Without AI assistance, it would have been extremely difficult for me to organize, analyze, and document this case in a coherent way. In that sense, I feel as though the timing and technology were aligned in a way that enabled this disclosure to become possible.

Should this case eventually become publicly recognized, I believe it may be regarded internationally as an example of how AI can be used in meaningful and constructive ways to support individuals facing complex institutional obstacles.

Q11. What has been the most difficult part of trying to bring this case to light?

The greatest challenge has been the issue of communication security. The family believes that past attempts to contact lawyers or media organizations — whether through email, postal mail, or other channels — may have been intercepted or disrupted, resulting in repeated failures to convey the information effectively.

I originally had very limited knowledge of computers or secure communication. Ideally, I would have hired an expert to help establish a safe communication environment, but doing so seemed risky: any outside individual could potentially be influenced or approached by unknown parties, according to our concerns.

As a result, I had no choice but to learn these technologies on my own, slowly and methodically. Before using AI tools, I attempted to study using books about whistleblowing and anonymous communication systems. However, learning through books alone was inefficient, and I often ended up studying unrelated areas such as hacking, which did not help me move forward.
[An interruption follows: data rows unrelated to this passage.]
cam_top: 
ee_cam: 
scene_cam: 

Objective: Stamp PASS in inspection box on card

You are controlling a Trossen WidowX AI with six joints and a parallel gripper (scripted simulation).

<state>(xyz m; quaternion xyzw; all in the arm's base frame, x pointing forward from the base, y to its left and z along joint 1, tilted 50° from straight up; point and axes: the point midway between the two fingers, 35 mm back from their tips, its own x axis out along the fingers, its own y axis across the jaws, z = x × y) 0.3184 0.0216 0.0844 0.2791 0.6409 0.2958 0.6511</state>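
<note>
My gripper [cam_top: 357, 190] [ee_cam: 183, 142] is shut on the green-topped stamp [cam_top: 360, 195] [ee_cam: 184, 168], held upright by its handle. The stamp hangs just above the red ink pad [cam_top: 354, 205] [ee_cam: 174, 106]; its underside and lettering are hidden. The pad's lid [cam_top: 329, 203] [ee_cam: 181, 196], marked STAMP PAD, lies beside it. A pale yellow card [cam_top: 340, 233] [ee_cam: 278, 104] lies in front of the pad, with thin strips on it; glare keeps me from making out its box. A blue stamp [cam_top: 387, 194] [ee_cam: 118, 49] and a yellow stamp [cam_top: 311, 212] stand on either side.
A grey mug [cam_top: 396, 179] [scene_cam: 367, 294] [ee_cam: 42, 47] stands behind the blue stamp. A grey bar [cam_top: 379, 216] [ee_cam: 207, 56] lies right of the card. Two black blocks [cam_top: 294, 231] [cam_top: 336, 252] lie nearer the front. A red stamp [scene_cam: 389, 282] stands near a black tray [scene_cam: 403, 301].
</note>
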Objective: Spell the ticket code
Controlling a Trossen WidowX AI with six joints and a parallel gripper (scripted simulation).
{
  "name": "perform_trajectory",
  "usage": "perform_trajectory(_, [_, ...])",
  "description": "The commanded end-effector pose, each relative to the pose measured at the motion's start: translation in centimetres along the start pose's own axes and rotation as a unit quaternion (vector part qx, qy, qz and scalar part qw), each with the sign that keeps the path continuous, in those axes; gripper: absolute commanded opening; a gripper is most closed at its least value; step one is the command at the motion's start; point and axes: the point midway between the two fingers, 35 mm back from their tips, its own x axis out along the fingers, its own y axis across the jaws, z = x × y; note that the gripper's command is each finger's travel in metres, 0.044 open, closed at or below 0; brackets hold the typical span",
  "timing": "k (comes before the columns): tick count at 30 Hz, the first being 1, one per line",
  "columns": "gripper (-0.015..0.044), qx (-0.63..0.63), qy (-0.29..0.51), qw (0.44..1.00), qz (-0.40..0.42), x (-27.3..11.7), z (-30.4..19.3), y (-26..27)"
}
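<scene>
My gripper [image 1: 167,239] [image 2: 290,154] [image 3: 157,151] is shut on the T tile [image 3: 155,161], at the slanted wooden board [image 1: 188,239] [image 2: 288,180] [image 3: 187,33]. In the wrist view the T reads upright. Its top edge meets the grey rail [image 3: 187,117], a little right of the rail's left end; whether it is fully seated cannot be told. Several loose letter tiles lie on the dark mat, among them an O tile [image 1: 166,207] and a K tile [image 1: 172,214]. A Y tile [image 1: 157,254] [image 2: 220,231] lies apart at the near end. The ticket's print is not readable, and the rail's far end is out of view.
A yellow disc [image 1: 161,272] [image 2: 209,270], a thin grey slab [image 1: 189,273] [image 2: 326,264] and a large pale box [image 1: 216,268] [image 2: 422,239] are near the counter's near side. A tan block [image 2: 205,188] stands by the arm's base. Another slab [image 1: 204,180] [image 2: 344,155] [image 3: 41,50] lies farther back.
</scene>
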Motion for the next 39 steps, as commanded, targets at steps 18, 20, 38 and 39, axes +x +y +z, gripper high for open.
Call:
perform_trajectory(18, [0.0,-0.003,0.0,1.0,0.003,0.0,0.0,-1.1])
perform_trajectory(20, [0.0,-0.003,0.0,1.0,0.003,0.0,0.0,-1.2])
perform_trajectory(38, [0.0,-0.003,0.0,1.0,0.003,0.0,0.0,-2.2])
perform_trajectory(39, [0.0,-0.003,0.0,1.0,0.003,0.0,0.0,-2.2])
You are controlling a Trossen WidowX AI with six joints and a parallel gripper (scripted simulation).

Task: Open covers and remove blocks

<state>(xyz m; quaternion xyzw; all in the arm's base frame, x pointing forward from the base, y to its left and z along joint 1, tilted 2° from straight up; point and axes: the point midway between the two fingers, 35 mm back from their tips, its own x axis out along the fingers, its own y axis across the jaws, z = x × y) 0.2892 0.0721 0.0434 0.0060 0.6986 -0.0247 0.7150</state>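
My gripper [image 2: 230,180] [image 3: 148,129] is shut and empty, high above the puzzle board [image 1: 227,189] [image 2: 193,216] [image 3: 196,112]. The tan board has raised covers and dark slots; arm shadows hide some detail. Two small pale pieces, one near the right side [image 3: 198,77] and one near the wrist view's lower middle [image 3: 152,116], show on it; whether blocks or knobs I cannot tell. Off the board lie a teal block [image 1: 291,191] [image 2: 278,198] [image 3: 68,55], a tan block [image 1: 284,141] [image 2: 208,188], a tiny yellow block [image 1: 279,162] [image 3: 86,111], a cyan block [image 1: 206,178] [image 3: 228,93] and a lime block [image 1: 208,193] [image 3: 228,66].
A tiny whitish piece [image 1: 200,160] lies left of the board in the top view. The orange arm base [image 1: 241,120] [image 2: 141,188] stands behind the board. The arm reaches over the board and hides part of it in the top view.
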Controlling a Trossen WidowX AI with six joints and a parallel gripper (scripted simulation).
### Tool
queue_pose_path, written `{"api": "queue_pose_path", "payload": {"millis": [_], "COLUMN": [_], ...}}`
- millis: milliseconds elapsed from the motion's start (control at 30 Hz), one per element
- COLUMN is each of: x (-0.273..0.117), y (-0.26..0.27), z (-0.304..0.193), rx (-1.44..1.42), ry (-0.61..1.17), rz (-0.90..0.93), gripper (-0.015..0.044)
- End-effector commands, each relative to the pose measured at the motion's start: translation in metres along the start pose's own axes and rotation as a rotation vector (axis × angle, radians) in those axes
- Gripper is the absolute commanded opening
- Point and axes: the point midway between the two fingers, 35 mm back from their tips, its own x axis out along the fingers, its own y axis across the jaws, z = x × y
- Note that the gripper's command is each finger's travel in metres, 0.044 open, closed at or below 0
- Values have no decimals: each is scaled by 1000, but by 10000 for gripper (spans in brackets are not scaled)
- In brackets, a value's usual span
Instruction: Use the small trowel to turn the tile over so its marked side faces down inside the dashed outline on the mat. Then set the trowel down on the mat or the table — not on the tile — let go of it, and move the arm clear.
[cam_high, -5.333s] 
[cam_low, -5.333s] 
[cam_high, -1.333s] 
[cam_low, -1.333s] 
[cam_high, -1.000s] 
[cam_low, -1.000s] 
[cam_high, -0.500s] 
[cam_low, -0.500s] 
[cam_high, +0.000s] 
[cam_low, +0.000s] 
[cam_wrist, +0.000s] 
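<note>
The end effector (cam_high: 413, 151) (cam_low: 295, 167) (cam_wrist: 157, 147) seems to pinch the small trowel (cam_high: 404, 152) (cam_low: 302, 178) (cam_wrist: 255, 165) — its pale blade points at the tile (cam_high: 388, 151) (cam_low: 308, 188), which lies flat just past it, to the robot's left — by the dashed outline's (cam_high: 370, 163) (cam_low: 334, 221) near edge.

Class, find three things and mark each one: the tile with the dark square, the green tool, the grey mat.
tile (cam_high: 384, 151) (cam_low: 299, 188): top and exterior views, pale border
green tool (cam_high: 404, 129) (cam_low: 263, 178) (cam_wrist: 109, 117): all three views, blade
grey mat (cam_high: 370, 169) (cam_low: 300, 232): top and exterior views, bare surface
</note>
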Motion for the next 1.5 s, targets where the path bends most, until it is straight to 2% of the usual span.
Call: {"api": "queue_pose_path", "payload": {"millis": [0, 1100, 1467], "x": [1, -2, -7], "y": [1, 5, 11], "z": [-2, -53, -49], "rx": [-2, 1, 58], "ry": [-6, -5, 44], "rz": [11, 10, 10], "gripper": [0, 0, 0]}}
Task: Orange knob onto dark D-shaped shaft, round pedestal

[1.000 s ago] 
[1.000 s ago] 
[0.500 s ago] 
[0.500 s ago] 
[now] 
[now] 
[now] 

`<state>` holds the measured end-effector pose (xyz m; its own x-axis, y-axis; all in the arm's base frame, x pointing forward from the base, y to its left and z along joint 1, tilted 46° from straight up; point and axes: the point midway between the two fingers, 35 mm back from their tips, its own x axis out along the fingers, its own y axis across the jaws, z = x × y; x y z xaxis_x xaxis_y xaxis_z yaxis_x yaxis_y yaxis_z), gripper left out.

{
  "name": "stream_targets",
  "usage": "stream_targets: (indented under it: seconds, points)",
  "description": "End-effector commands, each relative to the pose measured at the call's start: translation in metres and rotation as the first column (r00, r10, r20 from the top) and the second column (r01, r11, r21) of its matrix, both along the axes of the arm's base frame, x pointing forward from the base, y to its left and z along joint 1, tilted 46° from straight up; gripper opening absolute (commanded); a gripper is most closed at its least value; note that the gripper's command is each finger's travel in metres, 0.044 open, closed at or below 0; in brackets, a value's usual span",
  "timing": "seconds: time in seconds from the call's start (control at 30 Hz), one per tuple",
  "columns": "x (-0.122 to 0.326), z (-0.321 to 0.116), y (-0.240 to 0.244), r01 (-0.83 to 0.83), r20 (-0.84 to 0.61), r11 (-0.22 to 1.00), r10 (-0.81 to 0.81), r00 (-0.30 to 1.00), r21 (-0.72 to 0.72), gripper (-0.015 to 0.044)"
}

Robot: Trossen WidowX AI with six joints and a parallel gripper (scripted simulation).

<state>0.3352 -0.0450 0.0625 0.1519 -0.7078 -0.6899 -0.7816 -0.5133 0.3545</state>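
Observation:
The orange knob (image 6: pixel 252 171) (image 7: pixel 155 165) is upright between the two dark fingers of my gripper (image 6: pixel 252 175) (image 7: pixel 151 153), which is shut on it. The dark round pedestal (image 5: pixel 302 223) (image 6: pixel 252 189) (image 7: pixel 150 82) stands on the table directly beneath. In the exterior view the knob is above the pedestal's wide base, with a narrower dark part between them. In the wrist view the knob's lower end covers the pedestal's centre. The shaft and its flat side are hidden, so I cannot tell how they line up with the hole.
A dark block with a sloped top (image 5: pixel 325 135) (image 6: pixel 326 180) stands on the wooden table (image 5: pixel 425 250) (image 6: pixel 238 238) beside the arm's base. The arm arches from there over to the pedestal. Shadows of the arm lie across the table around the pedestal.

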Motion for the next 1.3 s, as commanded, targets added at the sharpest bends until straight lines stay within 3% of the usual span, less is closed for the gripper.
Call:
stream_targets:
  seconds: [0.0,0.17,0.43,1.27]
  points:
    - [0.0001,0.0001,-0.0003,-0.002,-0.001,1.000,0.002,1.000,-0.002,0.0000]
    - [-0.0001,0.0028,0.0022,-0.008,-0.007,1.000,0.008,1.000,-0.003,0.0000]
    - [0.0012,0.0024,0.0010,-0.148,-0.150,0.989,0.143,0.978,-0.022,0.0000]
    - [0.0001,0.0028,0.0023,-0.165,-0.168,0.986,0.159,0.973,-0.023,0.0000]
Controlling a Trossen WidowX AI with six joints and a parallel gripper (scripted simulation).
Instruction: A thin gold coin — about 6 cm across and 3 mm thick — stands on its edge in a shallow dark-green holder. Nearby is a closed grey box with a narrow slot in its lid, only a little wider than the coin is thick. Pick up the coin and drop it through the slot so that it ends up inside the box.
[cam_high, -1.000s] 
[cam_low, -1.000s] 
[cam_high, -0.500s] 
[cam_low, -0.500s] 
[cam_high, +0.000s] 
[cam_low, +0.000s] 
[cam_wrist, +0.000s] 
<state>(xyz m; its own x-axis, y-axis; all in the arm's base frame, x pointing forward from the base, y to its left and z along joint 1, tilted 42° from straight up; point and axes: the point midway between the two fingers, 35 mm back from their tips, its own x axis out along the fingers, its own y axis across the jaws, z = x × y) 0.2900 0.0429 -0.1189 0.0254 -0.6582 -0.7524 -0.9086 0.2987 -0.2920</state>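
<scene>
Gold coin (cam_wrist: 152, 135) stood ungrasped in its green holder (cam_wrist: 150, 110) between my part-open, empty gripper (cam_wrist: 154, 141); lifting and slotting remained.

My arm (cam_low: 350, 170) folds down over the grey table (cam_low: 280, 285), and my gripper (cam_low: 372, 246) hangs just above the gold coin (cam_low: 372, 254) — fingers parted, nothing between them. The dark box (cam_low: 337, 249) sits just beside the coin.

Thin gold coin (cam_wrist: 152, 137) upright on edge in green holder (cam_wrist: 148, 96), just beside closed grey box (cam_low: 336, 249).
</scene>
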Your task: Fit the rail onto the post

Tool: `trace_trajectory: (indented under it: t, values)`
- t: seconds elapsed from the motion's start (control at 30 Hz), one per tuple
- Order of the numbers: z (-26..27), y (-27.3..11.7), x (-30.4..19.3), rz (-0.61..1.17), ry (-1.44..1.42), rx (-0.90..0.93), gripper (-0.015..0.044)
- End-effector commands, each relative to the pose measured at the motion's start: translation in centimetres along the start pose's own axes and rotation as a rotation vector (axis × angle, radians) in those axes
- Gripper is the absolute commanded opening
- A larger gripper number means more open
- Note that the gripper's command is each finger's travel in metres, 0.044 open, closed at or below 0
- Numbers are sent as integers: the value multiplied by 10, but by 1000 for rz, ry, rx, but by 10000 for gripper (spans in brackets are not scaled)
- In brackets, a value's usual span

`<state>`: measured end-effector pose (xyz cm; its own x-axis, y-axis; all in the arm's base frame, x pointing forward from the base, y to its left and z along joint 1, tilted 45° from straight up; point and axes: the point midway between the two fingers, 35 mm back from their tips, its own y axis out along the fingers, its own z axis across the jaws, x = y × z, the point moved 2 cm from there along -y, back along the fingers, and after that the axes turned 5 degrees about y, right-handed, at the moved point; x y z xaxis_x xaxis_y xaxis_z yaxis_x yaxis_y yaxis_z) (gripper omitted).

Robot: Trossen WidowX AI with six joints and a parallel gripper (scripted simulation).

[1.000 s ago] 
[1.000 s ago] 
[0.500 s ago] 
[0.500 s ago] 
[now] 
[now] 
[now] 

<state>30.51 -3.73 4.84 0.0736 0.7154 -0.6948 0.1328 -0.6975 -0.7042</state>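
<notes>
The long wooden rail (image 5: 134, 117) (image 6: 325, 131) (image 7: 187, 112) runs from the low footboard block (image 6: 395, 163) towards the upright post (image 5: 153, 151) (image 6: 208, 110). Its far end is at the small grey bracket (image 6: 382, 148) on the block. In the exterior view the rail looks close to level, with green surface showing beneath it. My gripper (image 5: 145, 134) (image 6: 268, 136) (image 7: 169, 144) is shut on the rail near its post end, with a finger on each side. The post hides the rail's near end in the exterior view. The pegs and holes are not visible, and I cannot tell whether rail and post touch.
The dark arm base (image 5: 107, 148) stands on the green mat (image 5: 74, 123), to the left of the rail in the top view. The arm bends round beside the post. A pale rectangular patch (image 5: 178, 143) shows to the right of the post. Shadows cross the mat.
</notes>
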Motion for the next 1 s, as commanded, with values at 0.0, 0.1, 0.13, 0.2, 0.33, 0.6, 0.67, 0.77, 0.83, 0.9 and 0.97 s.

Once I began using AI, my understanding of communication security improved rapidly. AI tools helped me identify exactly what knowledge I lacked, what equipment would be necessary, and what precautions must be taken in order to reduce risk. This made the learning process far more concrete and manageable.

Although I believe my technical level has improved considerably, it also seems likely that anyone monitoring my communications may have advanced technical capabilities. Therefore, the greatest difficulty is that my preparations must be thorough and cannot leave any weak points. This need for absolute caution has been the most demanding part of the process.